RESHAPING OUR FUTURE

RESHAPING OUR FUTURE

In the richest country on Earth, the absence of shelter for millions is not a glitch, it's a design flaw. It is a result of economic choices, policy inaction, and a systemic failure to recognize housing as a fundamental human right. Homelessness, in its current scale and persistence, is not just a moral failing, it's an economic contradiction that undermines the very logic of a functioning, modern society.

Let’s state what should be obvious: in an economy that creates trillions of dollars out of credit, derivatives, and speculative wealth, the idea that we “can’t afford” to house our people doesn’t hold water. We mint billionaires with the stroke of a pen, yet claim there’s not enough funding to build small, dignified homes. This is not a matter of resources, it's a matter of priorities.

The American housing crisis exists because we allow it to. We’ve accepted a model where shelter is allocated based on market outcomes, not human needs. We treat property as a speculative asset instead of a social foundation. And so, homes sit empty while people sleep on sidewalks. Entire neighborhoods are paid up by investment firms and left underutilized, driving prices up and access down.

Meanwhile, the very mechanics of our financial system reveal a stark irony: the U.S. dollar isn’t backed by gold or oil, it's backed by trust and policy. It’s a fiat currency. That means we have the ability to create money to fund priorities. We do it often: for war, for bailouts, for tax breaks. But rarely, if ever, do we deploy this power to house the unhoused. In fact, the Federal Reserve has injected trillions into financial markets in recent years, yet we still treat affordable housing as a budgetary burden rather than an economic accelerator.

And what about the shelters? Temporary, overburdened, and often governed by strict rules that strip people of agency. They offer momentary relief, but not solutions. We ask people to rebuild their lives under curfews, under surveillance, under ceilings that disappear by morning. It’s not stability, it's a revolving door.

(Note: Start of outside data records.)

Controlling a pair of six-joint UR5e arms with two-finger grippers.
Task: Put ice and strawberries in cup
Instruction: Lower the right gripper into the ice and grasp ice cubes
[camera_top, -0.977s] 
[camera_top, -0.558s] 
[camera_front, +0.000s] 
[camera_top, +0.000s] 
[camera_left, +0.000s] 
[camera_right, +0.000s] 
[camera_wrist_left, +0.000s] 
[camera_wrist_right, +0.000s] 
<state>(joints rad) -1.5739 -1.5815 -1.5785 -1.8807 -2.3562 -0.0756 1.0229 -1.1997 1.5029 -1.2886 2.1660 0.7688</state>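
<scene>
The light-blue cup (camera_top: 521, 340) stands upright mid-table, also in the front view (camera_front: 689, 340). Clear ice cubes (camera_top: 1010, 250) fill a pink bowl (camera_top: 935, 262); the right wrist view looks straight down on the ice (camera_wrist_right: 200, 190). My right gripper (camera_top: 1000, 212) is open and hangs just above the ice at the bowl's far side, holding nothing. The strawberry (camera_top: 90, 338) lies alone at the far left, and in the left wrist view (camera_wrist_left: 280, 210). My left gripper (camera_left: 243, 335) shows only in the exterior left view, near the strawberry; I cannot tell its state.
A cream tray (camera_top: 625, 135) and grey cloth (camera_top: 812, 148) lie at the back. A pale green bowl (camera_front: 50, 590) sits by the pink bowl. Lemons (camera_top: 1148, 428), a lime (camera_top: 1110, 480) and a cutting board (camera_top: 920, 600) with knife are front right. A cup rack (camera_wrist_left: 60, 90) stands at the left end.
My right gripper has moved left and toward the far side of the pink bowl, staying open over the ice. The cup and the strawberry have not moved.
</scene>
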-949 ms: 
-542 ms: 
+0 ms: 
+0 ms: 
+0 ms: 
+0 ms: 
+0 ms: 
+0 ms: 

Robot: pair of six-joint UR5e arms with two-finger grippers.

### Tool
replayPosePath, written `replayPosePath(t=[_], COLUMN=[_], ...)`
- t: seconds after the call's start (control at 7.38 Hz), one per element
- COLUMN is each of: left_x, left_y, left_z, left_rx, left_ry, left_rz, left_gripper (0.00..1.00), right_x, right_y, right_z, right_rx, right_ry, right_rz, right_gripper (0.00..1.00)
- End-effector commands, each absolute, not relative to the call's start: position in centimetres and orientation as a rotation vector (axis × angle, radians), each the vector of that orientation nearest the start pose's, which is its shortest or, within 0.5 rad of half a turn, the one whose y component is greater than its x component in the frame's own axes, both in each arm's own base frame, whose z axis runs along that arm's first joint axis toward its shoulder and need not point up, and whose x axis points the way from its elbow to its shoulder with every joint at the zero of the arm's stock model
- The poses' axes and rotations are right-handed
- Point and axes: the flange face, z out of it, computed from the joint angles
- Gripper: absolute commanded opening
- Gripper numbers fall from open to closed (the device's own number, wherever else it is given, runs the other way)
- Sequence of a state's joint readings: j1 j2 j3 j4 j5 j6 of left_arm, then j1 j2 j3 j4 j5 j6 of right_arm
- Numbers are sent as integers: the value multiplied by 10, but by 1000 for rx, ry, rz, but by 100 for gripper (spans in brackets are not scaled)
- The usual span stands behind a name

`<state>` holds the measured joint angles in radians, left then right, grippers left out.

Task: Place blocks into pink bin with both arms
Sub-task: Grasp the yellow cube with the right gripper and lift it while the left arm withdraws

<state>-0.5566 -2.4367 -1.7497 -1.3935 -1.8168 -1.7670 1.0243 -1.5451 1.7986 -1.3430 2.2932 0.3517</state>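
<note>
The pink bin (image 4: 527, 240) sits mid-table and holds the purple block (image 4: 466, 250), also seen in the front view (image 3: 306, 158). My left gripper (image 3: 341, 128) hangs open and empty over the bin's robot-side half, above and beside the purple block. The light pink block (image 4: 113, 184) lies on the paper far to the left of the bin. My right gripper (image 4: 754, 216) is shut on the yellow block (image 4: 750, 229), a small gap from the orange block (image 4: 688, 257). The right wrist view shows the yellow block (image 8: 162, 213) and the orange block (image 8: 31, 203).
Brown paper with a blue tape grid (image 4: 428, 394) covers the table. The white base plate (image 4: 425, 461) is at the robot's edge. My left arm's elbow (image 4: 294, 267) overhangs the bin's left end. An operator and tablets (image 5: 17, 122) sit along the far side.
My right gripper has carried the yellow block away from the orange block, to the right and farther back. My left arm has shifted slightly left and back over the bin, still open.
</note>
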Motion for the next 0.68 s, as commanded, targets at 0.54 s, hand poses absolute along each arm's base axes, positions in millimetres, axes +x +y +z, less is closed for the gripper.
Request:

To understand the present, we must also confront the past. America has a long history of providing shelter to those it deemed useful; enslaved Africans were given quarters, not out of compassion, but to maintain their productivity. When slavery ended, that minimal stability disappeared. No reparations. No land. No wealth transfer. Just freedom without a floor to stand on. That legacy is not behind us. It is embedded in the disparities we see today: in wealth, in housing, in access.

We cannot talk about economics without talking about exclusion. Economic growth without equitable distribution leads to precisely what we see now: record high stock markets alongside record high homelessness. Incarcerated individuals receive housing and meals because the state deems it necessary. But a person who has committed no crime and simply fallen through the cracks? They’re offered conditions far worse than prison. That is not just ironic, it is policy failure at the most fundamental level.

It’s time to stop seeing housing as a reward for market participation and start seeing it as a prerequisite for economic participation. When people have stable shelter, they can address health, find work, and contribute to their communities. Housing is the ground floor of economic mobility.

We need a national approach that treats housing like we treat roads and public schools: as infrastructure. Not luxury. Not welfare. Infrastructure.

This is not just about economics, it's about economic integrity. If our economy can sustain mega-mansions and speculative skyscrapers, it can support the construction of affordable, modest housing units with bathrooms, kitchens, and doors that lock. Units that restore not only security, but dignity.

In the end, the question isn’t whether we can afford to fix homelessness. The question is whether we can afford not to. The longer we delay, the more we lose not just in dollars, but in lives, in potential, in trust.

An economy that leaves millions unhoused is not efficient. It is not ethical. And it is not sustainable. It’s time to rebuild from the ground up, starting with a place to call home.